There are a number of important non-commercial platforms that have grown out of the Latin American open access movement, several of which are summarized below:

  • SciELO: an open access database and digital publishing model originating in Brazil in 1998. Among the earliest of these platforms, always viewed OA as an integral part of digital journal publishing and focuses largely on health sciences and social sciences (Packer 2020)

  • Latindex: A comprehensive directory of Spanish-language journals maintained since 1997 and based at UNAM

  • CLACSO: An international non-profit associated with UNESCO and established in 1967, the largest global network of social science and humanities research.

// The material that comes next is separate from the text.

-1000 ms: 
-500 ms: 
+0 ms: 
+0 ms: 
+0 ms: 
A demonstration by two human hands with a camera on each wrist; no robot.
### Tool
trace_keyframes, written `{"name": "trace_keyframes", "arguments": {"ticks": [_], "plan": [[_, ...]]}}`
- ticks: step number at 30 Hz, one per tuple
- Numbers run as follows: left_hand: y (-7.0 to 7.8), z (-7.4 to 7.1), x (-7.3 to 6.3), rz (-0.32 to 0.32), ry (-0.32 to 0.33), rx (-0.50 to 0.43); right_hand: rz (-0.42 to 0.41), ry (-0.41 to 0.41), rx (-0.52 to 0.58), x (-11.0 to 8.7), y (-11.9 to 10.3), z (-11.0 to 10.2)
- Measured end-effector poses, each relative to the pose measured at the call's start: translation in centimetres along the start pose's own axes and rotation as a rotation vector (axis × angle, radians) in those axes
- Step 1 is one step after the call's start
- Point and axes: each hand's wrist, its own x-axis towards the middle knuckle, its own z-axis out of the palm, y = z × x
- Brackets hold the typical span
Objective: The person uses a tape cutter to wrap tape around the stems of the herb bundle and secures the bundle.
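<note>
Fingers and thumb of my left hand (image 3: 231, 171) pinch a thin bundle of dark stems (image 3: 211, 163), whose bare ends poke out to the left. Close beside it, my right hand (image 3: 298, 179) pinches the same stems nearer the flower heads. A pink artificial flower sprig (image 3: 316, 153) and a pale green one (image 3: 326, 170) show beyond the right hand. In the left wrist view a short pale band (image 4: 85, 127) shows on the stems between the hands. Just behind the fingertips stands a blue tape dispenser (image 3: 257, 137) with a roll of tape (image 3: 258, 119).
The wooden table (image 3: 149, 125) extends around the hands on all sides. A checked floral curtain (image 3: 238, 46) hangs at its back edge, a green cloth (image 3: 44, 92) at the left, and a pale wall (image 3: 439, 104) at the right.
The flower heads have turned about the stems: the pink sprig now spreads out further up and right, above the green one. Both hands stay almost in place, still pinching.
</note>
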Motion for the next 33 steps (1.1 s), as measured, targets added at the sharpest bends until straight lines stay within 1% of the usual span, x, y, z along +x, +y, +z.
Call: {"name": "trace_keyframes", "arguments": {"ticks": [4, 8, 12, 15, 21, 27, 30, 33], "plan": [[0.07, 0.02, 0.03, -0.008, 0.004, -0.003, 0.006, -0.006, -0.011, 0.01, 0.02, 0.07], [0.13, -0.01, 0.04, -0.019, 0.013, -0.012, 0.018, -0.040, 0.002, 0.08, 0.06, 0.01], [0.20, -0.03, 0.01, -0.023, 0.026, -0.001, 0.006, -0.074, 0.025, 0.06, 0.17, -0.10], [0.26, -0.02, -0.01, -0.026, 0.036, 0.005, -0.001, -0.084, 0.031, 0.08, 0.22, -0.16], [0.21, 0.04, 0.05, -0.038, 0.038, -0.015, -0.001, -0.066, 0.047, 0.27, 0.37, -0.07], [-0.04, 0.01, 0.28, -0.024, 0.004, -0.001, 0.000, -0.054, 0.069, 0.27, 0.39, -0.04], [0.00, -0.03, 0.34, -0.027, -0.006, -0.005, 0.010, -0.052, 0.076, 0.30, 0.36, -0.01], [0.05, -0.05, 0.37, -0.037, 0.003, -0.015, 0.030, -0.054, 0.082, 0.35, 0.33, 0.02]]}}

Funds social research, and promotes open access through publishing, maintaining a digital repository, and developing regional policy recommendations

  • Redalyc: Database and digital library for open access journals

  • LA Referencia: A database pulling metadata from regional open access institutional repositories

  • AmeliCA: “a community-based regional infrastructure” (Becerril García et al. 2018) initiative to strengthen non-profit publishing models with projects including an XML markup system, professionalization for publishers, and proposed “responsible metrics”


One of the main solutions proposed by Latin American scholars for the current crises in the global scholarly communications system is rooted in reassessing how research is evaluated (Becerril García et al. 2018, Aguado López et al. 2019, Packer 2020). This would entail stopping the use of traditional metrics such as journal impact factors and h-index, with the goal of reorienting evaluation systems away from what is considered relevant and important to the global North and back towards what is deemed important research regionally and locally. The argument here is that while research should be made public in the best interest of the global scientific community, it must be guided and evaluated by the best interest of a local or regional community. To this end, non-commercial institutional publishing operations should be strengthened in order to combat the for-profit publishing model.


Aguado-López, E., Becerril-García, A., & Chávez-Ávila, S. (2019). Reflexión sobre la publicación académica y el acceso abierto a partir de la experiencia de RedALyC. Palabra Clave (La Plata), 8(2), e067. https://doi.org/10.24215/18539912e067

Babini, D. (2020). Toward a Global Open-Access Scholarly Communications System: A Developing Region Perspective. In M. P. Eve & J. Gray (Eds.), Reassembling Scholarly Communications: Histories, Infrastructures, and Global Politics of Open Access. Massachusetts Institute of Technology.

Babini, D., & Rovelli, L. (2020). Tendencias recientes en las políticas científicas de ciencia abierta y acceso abierto en Iberoamérica. CLACSO. http://biblioteca.clacso.edu.ar/clacso/se/20201120010908/Ciencia-Abierta.pdf

Becerril García, A., Aguado López, E., Batthyány, K., Melero, R., Beigel, F., Vélez Cuartas, G., Banzato, G., Rozemblum, C., Amescua García, C., Gallardo, O., & Torres, J. (2018). AmeliCA: A community-driven sustainable framework for Open Knowledge in Latin America and the Global South. Redalyc, Universidad Autónoma del Estado de México, CLACSO, Universidad Nacional de La Plata y Universidad de Antioquia. http://sedici.unlp.edu.ar/handle/10915/90958

Packer, A. L. (2020). The Pasts, Presents, and Futures of SciELO. In Reassembling Scholarly Communications: Histories, Infrastructures, and Global Politics of Open Access. Massachusetts Institute of Technology. https://direct.mit.edu/books/book/4933/chapter/625177/The-Pasts-Presents-and-Futures-of-SciELO



I, Sara Kittleson, have neither given nor received aid while working on this assignment. I have completed the graded portion BEFORE looking at anyone else's work on this assignment.